Search the data for the string "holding", and report each line where it is found.
··· Data for review
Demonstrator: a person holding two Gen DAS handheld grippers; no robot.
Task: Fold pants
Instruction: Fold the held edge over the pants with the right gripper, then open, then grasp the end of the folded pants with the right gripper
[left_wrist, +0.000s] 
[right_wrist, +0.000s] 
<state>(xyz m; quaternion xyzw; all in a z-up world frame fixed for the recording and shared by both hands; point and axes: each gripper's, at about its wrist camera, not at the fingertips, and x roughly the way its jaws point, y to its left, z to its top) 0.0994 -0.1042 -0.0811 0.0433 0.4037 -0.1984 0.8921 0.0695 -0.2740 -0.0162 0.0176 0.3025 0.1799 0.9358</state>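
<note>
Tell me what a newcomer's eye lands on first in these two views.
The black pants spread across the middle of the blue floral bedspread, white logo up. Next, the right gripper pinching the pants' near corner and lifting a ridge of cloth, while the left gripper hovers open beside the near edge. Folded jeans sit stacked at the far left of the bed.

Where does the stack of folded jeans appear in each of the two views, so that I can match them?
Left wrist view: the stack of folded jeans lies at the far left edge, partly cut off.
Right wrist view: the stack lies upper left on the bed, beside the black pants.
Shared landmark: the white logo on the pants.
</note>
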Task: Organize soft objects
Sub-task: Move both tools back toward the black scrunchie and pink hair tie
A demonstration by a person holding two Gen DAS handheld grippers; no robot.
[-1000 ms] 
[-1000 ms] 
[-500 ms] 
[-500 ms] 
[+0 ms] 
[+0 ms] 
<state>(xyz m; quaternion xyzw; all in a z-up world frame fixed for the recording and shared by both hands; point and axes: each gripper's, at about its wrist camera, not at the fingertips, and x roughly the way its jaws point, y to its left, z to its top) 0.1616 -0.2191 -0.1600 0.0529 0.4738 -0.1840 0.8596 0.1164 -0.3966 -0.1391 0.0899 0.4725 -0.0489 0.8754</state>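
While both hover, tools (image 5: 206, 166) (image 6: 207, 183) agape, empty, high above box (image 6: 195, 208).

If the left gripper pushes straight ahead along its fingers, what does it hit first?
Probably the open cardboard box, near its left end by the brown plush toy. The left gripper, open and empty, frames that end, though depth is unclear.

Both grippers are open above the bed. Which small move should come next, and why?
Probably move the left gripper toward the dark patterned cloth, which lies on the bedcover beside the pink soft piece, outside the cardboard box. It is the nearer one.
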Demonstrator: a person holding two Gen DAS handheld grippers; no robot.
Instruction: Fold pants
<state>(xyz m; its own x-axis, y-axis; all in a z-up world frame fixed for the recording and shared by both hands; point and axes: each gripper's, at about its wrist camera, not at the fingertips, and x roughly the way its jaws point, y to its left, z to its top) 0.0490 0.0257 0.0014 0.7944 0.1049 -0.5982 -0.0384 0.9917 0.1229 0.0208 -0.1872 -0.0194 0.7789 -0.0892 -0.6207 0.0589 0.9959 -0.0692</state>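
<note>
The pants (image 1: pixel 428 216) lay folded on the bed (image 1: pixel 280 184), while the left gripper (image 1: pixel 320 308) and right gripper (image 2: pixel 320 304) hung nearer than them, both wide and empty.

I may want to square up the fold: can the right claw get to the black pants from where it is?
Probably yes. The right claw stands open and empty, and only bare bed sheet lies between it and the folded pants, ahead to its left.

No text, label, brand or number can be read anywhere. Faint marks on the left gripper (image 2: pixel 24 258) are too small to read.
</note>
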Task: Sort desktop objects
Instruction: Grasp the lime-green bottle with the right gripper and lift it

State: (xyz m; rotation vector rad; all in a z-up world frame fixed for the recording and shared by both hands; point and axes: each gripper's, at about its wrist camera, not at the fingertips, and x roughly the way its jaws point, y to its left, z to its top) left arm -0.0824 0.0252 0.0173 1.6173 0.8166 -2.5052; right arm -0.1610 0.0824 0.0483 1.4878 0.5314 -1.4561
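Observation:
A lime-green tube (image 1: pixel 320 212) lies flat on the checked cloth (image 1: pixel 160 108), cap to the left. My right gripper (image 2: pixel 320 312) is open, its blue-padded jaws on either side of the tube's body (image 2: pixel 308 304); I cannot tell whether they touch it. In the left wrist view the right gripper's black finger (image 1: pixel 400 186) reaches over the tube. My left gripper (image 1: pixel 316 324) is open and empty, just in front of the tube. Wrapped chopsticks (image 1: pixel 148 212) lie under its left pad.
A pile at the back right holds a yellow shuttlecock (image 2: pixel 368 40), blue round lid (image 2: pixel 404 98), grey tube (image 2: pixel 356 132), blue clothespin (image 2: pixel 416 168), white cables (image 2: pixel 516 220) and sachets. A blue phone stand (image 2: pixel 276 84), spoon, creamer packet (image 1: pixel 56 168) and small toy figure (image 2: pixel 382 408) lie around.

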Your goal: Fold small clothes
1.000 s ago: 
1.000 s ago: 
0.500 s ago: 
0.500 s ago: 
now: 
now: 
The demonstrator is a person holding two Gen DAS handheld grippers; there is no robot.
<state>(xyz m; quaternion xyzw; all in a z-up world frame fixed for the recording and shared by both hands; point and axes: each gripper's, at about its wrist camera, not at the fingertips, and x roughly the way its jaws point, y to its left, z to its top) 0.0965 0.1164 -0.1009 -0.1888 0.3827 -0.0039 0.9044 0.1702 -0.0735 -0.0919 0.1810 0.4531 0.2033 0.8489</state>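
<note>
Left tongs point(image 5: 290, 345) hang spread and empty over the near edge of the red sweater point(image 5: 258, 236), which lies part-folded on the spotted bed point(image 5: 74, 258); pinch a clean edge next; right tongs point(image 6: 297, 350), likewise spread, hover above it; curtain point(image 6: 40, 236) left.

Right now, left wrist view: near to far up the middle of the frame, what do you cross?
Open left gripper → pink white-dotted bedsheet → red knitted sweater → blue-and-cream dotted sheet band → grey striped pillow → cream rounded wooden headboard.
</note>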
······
Answer to this task:
Demonstrator: a person holding two Gen DAS handheld grippers; no robot.
A demonstration by a person holding two Gen DAS handheld grippers; no robot.
Demonstrator: a person holding two Gen DAS handheld grippers; no robot.
The demonstrator is a person holding two Gen DAS handheld grippers; there is no robot.

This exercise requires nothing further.